В этой связи культуру можно понимать как продолжение grooming’ а, как систему фильтров, очищающих среду обитания человека, строящих вокруг него новую, искусственную среду: гигиенически-цивилизационных — как чистоты тела ради здоровья тела биологической особи, экономических — отделяющих свое от чужого на основе собственности, эстетических — чистоты ради самой чистоты, этических — уже очищения не тела, а очищения от самого тела ради чистоты души, интеллектуально-логических — очищающих не только от телесности, но и от душевности, от собственной единичности вообще, выявляющих в человеке всеобщее. В последнем случае от Я отделяется мыслящее, сверхсознающее «сверх-Я». Наконец, можно говорить о чистоте в сверхприродном и сверхкультурном смысле, когда источник грязи обнаруживается не вовне, а в самом себе, в глубине духовной самости, как изначальная греховность, подверженность страстям и искушениям.

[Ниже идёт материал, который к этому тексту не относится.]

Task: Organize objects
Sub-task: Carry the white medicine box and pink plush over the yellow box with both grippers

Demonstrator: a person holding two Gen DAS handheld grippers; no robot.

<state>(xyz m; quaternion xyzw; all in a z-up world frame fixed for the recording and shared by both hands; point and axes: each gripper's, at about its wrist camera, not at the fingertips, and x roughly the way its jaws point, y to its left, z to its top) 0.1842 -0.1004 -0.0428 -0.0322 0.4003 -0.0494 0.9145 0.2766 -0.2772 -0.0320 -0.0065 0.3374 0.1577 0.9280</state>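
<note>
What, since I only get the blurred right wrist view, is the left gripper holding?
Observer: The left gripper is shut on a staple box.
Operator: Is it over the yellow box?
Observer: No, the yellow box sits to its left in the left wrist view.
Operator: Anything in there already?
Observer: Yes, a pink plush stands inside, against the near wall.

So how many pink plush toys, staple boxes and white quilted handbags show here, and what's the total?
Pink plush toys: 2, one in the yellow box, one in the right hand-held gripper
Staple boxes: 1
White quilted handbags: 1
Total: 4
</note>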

Стремление к чистоте и самоочищению, система запретов, табу, действительно, лежит в основе всех религиозных культов и становящихся из них культур. Животное, вычищая грязь из своей шкуры, как бы вылепляет себя из сплошного и вязкого земного месива, продолжает процесс своего рождения на свет — уже собственными усилиями. Так и человек с помощью культуры очищает себя, высвобождаясь от внешней среды, липнущей к нему и затягивающей в себя, и в этом высвобождении находит в себе принадлежность чему-то высшему. В еде и совокуплении человек существенно неполон, зависим от внешнего мира, животен. И он приобретает свою человеческую самость, личностность с помощью культурного grooming’ а.

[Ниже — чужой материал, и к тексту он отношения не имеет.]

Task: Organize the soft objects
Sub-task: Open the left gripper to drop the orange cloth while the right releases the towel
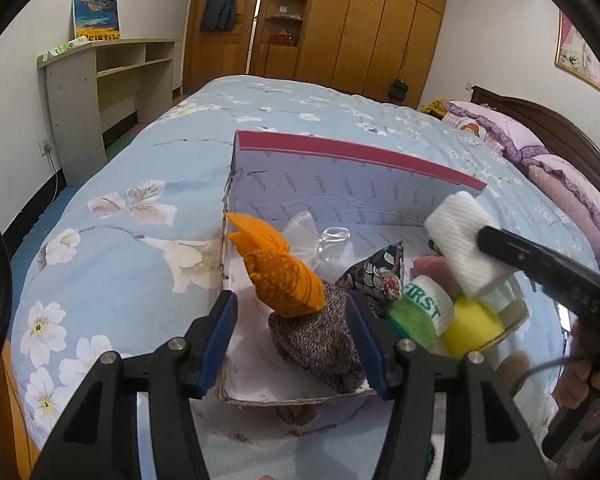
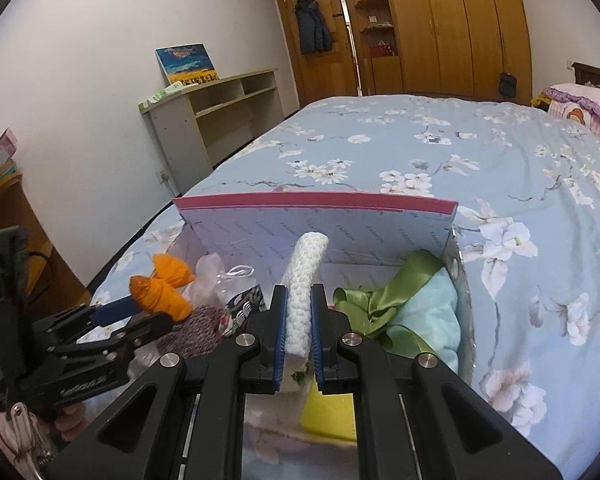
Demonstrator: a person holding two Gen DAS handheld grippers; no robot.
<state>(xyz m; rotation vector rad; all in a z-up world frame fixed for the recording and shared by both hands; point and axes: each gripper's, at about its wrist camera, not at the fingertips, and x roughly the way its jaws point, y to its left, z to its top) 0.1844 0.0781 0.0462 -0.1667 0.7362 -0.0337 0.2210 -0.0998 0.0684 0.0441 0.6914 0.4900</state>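
Note:
A shallow cardboard box point(image 1: 340, 176) with a raised pink-edged lid point(image 2: 312, 200) lies on the bed. My left gripper point(image 1: 296, 328) is open over the box, its pads either side of an orange cloth toy point(image 1: 280, 276) lying on a speckled knit piece point(image 1: 320, 340). My right gripper point(image 2: 299, 336) is shut on a white knitted roll point(image 2: 304, 280), held above the box; the roll also shows in the left wrist view point(image 1: 464, 240). In the box lie a green band marked FIRST point(image 1: 420, 312), a yellow sponge point(image 1: 474, 328), a dark patterned pouch point(image 1: 380, 272), green ribbon point(image 2: 384, 292) and pale teal cloth point(image 2: 432, 308).
The bed point(image 2: 420, 140) has a light blue flowered cover. Purple pillows point(image 1: 540, 148) lie by the wooden headboard. A shelf unit point(image 1: 100, 80) stands by the left wall, wardrobes point(image 2: 440, 20) at the back. A white sheer bag point(image 1: 304, 232) and clear plastic point(image 1: 332, 240) also lie in the box.

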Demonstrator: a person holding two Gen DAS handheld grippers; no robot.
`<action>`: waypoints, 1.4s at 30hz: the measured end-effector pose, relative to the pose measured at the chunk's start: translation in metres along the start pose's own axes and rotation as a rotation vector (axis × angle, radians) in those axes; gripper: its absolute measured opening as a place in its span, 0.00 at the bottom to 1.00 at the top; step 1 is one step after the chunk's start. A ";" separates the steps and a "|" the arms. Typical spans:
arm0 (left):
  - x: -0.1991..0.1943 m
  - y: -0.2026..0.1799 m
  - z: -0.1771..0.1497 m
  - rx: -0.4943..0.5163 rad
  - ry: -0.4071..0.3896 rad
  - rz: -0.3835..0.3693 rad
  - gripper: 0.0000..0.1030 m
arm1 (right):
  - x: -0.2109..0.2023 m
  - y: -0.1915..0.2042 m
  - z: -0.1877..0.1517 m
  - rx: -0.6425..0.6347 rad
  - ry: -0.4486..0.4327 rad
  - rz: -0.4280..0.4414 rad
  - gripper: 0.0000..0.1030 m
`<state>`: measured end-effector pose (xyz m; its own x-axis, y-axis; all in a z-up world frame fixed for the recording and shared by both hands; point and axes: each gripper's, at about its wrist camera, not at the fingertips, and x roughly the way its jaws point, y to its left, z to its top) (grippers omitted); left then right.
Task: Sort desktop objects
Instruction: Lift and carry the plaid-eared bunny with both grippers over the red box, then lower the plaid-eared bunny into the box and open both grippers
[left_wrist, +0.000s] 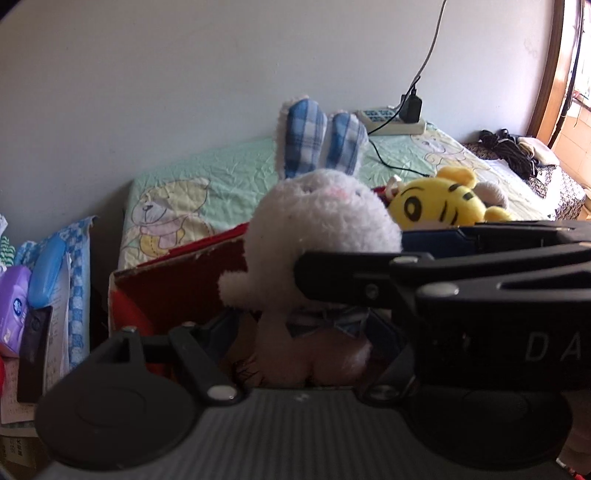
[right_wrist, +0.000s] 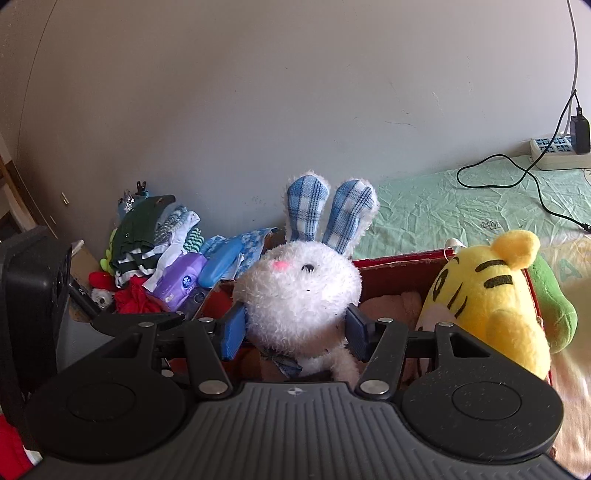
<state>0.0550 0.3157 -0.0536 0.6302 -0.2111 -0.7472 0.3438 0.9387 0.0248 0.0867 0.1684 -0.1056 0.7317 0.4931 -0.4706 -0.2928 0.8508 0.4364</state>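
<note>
Bedroom, grey wall, bed (right_wrist: 443, 206) with mint cartoon sheet. Right hand-held gripper (right_wrist: 295, 330) closed on the white plush rabbit (right_wrist: 299, 295): blue pads (right_wrist: 232, 332) press both sides of its head, rabbit upright, plaid blue ears up, bow tie at neck. Rabbit sits above the open red box (right_wrist: 399, 260), body low between the fingers. Left hand-held gripper (left_wrist: 306, 332): rabbit's lower body lies between its fingers, but the other gripper's black body crosses in front, so can't tell if it grips or how wide it is. Yellow tiger plush (right_wrist: 487, 299) just right of the rabbit, leaning in the box, a green plush (right_wrist: 554, 314) touching behind it. Left of the box, a pile: purple tissue pack (right_wrist: 181, 282), blue case (right_wrist: 221, 264), red item, striped clothes (right_wrist: 140, 236) against the wall. Farther back on the bed, white power strip (right_wrist: 557, 149) with black charger plugged in, black cable trailing over the sheet. Far right in the left view, dark cord bundle (left_wrist: 509, 147) near a window frame.
</note>
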 end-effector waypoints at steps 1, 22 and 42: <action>0.004 0.002 -0.001 0.000 0.014 0.003 0.77 | 0.004 -0.001 -0.001 0.004 0.005 -0.005 0.57; 0.026 -0.001 -0.003 0.067 0.141 -0.029 0.80 | 0.039 -0.004 0.003 0.117 0.273 -0.045 0.58; 0.041 0.005 0.000 -0.005 0.185 -0.018 0.84 | 0.056 -0.012 0.010 0.267 0.351 -0.013 0.59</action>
<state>0.0826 0.3119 -0.0835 0.4854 -0.1746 -0.8567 0.3503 0.9366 0.0076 0.1372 0.1842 -0.1298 0.4673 0.5540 -0.6890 -0.0825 0.8032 0.5899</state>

Эта изящная и довольно убедительная догадка М.Н.Эпштейна позволяет по-новому взглянуть на хорошо известные идеи диалогической персонологии М.Бубера, М.М.Бахтина, согласно которым человек обретает сознание в результате оплотнения его смыслового тела. Душа, согласно Бахтину, нисходит на меня как благодать на грешника, даруемая мне другими. Так же как для формирования и рождения физического тела, его материального «оплотнения» необходимо тело другого — лоно матери, так и для формирования человеческой личности как духовного тела, необходимо оплотнение его другими. Ребенок начинает ценностно-осмысленно воспринимать себя через отношение окружающих. Особую роль при этом играют родительские ласки. Даже первичный дискурс ребенка выражает это отношение, о самом себе и частях своего тела ребенок начинает говорить с родительскими интонациями: «моя головка», «моя ручка» и т.д.

Именно другие даруют нам не только тело, но и душу. Как говорил Данте, если мы когда-то и воскреснем, то не для себя, а для знавших и любивших нас. Что, тем не менее, не лишает человека возможности самостоятельной работы ума и души — самосознания и саморефлексии, своеобразного культурного и духовного grooming’ а, способствующего еще более глубокой индивидуализации личности.

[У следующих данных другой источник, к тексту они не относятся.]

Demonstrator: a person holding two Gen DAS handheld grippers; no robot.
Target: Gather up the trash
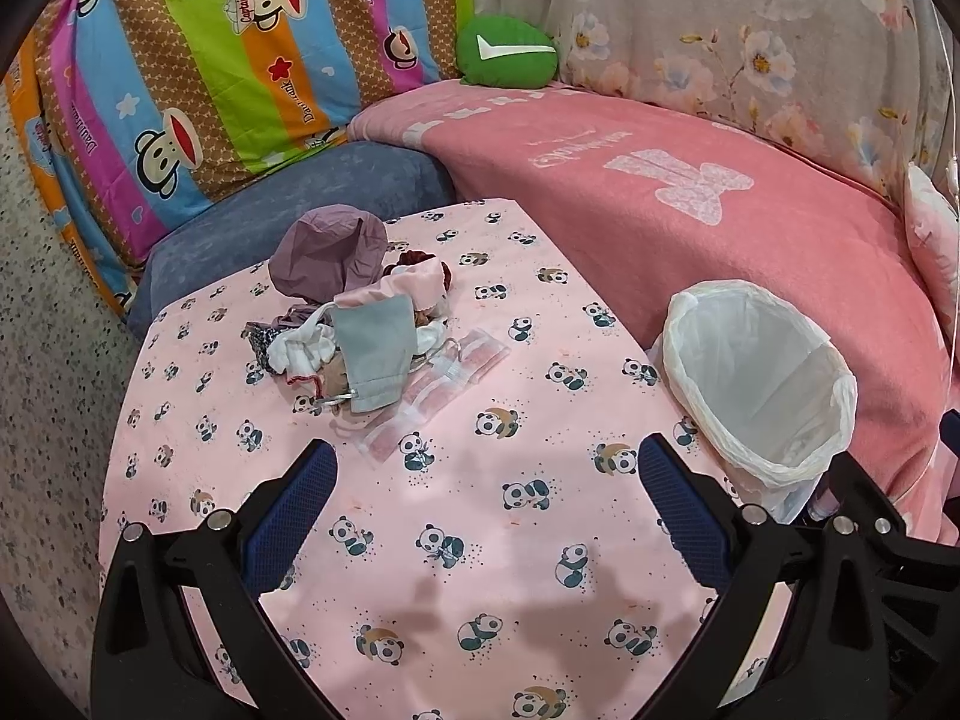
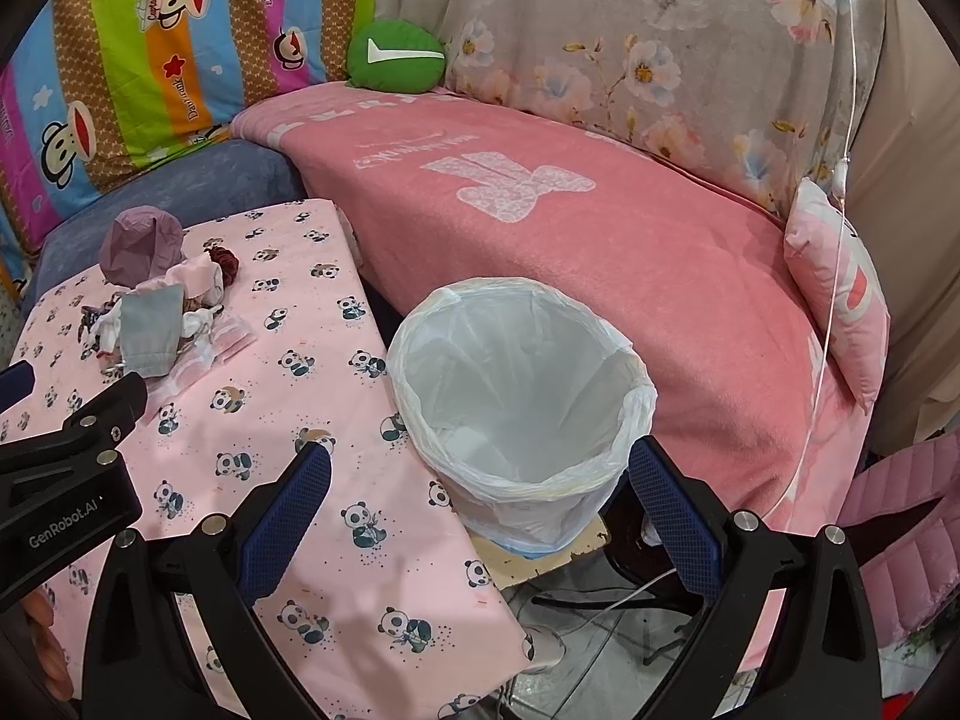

Существуют и простейшие источники первичной хаптической рефлексии — проявления тела как тела в моментах результативного исполнения дела, к которому предназначено тело, особенно — в ситуациях предельного напряжения, сверхусилия, на пределе телесных возможностей, как некое телесное самоопределение. Именно в такие моменты тело может обнаружить вовне некий собственный образ, который откладывается в памяти.

Массаж и самомассаж, способствующие не только повышению физиологического тонуса, но и осязательной рефлексии, являются появлением хапоса. Притупление эротической чувственности, автоматизм, утрата чувства себя, а значит, и другого порождает нового возврата к себе, новой телесной рефлексии, т.е. необходимость нового хапоса, что способно привести к поиску нового опыта, изменам, к развитию садизма, мазохизма.

Переход к визуальной рефлексии, прыжок к имиджу уже предполагает некое дистанцирование от телесности, более глубокую рефлексию, недоступную животным, которые неспособны распознать себя в собственном отражении в воде или зеркале. В этом плане Н.М.Бахтин совершенно прав: зрительные и слуховые анализаторы являются «высшими» органами чувств — в том плане, что зрительная и слуховая идентификация предполагает уже развитую рефлексию и ту или иную степень самосознания.

Это, однако, лишь подчеркивает главное — что основой и предпосылкой, возможно источником самосознания является телесная рефлексия, хапос.